**Data for this task**
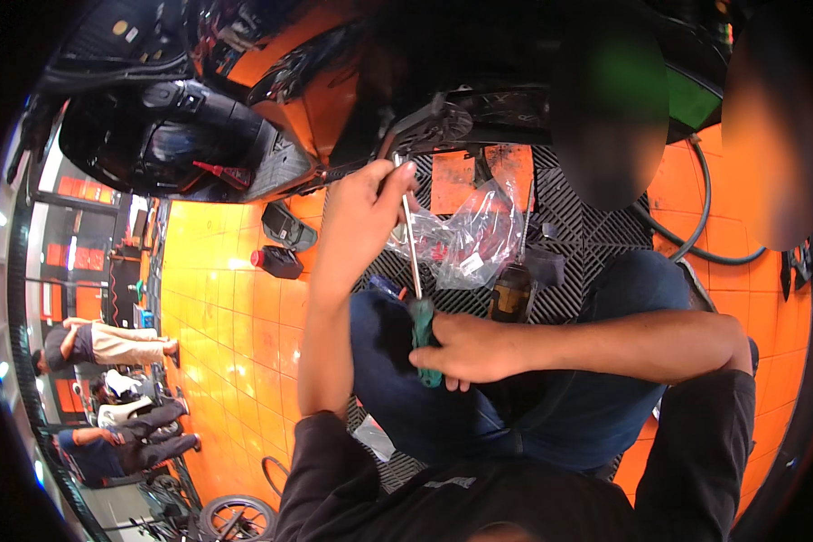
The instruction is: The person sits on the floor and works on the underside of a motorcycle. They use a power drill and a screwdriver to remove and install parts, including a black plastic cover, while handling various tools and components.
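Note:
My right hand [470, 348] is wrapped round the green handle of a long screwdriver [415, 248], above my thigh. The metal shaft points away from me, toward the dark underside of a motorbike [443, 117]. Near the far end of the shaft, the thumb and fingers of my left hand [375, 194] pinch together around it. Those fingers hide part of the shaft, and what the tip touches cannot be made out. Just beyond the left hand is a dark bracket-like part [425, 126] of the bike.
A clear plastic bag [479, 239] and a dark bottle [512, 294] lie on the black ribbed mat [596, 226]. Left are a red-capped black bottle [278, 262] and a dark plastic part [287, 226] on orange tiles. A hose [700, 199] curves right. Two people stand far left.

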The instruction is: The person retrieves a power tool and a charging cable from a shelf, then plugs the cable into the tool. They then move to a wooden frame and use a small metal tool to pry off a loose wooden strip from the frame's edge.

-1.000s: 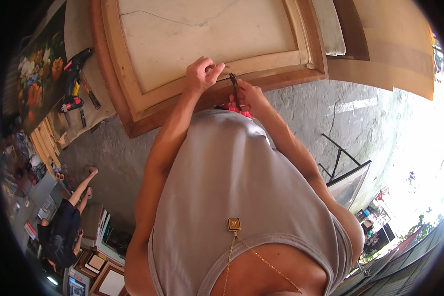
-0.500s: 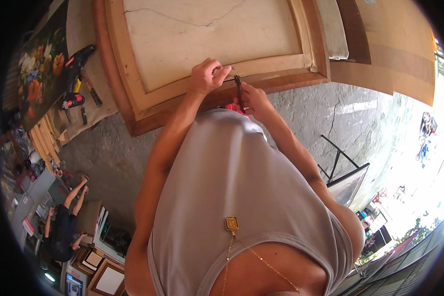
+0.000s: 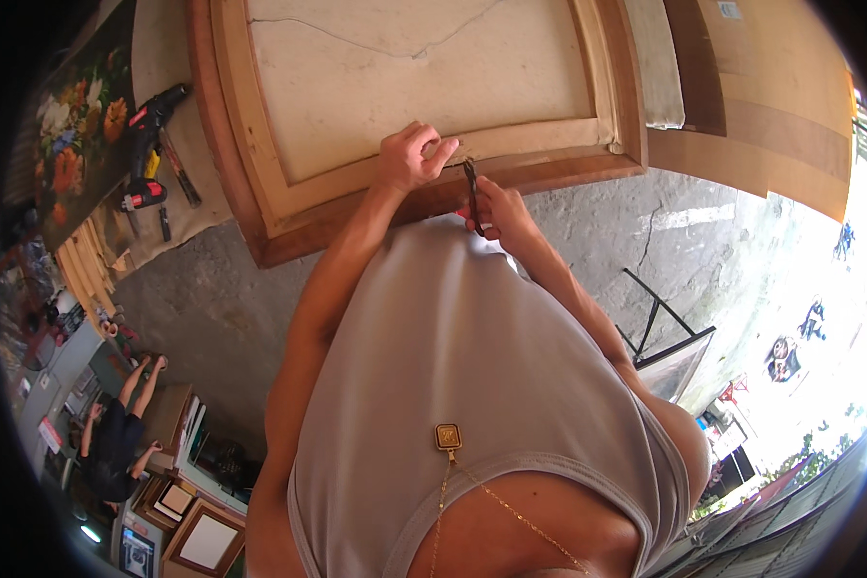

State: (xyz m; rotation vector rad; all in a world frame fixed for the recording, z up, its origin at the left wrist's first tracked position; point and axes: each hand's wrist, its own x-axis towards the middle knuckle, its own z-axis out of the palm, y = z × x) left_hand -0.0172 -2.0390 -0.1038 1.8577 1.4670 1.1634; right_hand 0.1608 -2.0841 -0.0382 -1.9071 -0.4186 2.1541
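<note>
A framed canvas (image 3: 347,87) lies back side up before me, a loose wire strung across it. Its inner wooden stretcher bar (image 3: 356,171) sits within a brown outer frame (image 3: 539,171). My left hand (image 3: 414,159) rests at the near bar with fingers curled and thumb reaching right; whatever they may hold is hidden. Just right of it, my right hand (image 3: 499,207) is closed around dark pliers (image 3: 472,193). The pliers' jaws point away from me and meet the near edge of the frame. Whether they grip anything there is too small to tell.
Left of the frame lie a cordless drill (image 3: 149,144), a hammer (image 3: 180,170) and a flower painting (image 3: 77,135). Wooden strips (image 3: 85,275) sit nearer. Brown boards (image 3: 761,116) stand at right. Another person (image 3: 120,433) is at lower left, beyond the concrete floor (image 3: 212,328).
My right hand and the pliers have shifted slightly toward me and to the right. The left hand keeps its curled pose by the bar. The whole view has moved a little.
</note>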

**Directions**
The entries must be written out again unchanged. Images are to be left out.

**Response below**
The instruction is: The person sits on the floor and works on the underside of a motorcycle. They use a power drill and a screwdriver to remove and install parts, including a black plastic cover, while handling various tools and components.
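Note:
My right hand [470, 348] is wrapped round the green handle of a long screwdriver [415, 248], above my thigh. The metal shaft points away from me, toward the dark underside of a motorbike [443, 117]. Near the far end of the shaft, the thumb and fingers of my left hand [375, 194] pinch together around it. Those fingers hide part of the shaft, and what the tip touches cannot be made out. Just beyond the left hand is a dark bracket-like part [425, 126] of the bike.
A clear plastic bag [479, 239] and a dark bottle [512, 294] lie on the black ribbed mat [596, 226]. Left are a red-capped black bottle [278, 262] and a dark plastic part [287, 226] on orange tiles. A hose [700, 199] curves right. Two people stand far left.
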
The instruction is: The person retrieves a power tool and a charging cable from a shelf, then plugs the cable into the tool. They then move to a wooden frame and use a small metal tool to pry off a loose wooden strip from the frame's edge.

-1.000s: 
-0.500s: 
+0.000s: 

State: (xyz m; rotation vector rad; all in a world frame fixed for the recording, z up, its origin at the left wrist's first tracked position; point and axes: each hand's wrist, its own x-axis towards the middle knuckle, its own z-axis out of the palm, y = z × x) left_hand -0.0172 -2.0390 -0.1038 1.8577 1.4670 1.1634; right_hand 0.1608 -2.0841 -0.0382 -1.9071 -0.4186 2.1541
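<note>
A framed canvas (image 3: 347,87) lies back side up before me, a loose wire strung across it. Its inner wooden stretcher bar (image 3: 356,171) sits within a brown outer frame (image 3: 539,171). My left hand (image 3: 414,159) rests at the near bar with fingers curled and thumb reaching right; whatever they may hold is hidden. Just right of it, my right hand (image 3: 499,207) is closed around dark pliers (image 3: 472,193). The pliers' jaws point away from me and meet the near edge of the frame. Whether they grip anything there is too small to tell.
Left of the frame lie a cordless drill (image 3: 149,144), a hammer (image 3: 180,170) and a flower painting (image 3: 77,135). Wooden strips (image 3: 85,275) sit nearer. Brown boards (image 3: 761,116) stand at right. Another person (image 3: 120,433) is at lower left, beyond the concrete floor (image 3: 212,328).
My right hand and the pliers have shifted slightly toward me and to the right. The left hand keeps its curled pose by the bar. The whole view has moved a little.
</note>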

No further output is given for this exercise.